## What is being asked
The whole listing, except its pictures, is to be repeated exactly.
——
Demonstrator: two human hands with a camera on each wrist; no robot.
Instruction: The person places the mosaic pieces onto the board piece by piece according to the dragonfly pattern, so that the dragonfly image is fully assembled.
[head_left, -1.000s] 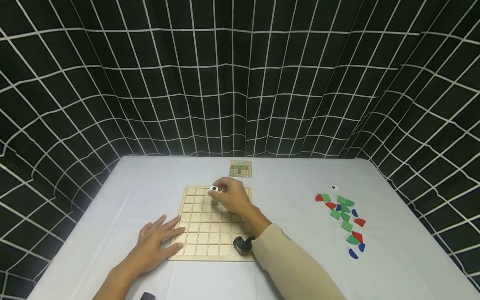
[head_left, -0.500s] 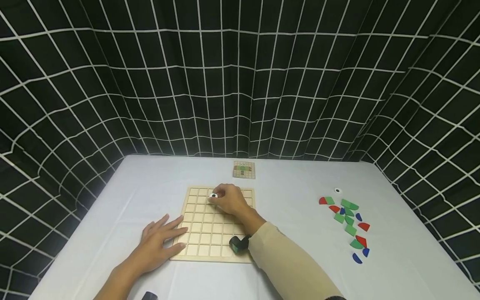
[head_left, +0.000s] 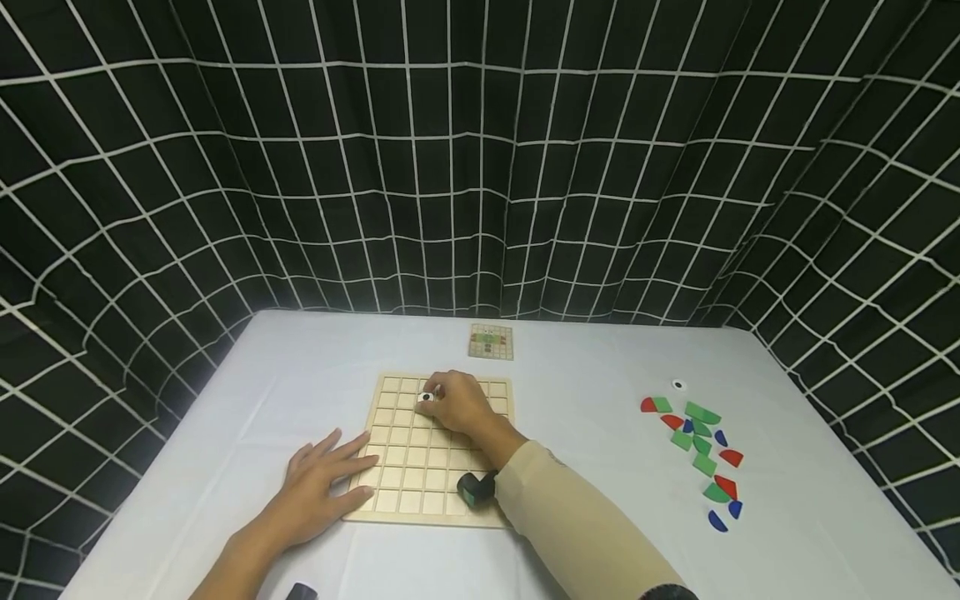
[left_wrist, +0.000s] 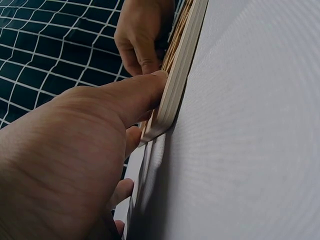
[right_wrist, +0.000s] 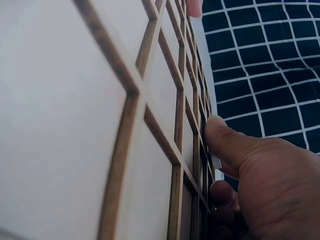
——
## Written solution
Demonstrator: two human hands with a camera on each wrist; no robot.
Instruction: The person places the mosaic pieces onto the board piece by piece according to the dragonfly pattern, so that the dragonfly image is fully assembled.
[head_left, -1.000s] 
[head_left, -0.500s] 
[head_left, +0.000s] 
[left_wrist, +0.000s] 
[right_wrist, +0.000s] 

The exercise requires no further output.